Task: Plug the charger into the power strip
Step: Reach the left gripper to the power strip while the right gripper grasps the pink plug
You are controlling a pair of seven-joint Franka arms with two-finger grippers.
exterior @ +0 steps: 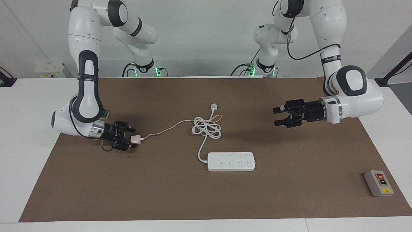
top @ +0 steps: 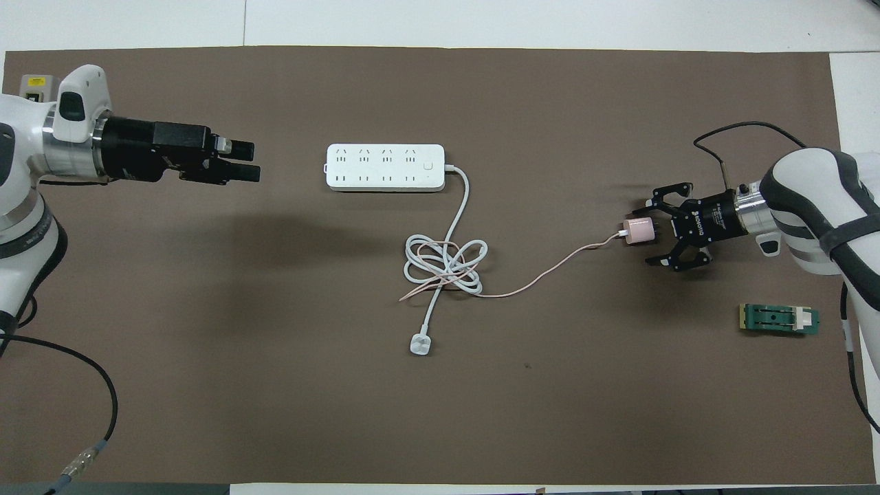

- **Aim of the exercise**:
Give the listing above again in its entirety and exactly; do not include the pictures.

- **Exercise result**:
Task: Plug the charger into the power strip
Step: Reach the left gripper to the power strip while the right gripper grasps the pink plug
You are controlling a pair of seven-joint Franka arms with two-finger grippers.
exterior @ +0 steps: 
top @ +0 steps: 

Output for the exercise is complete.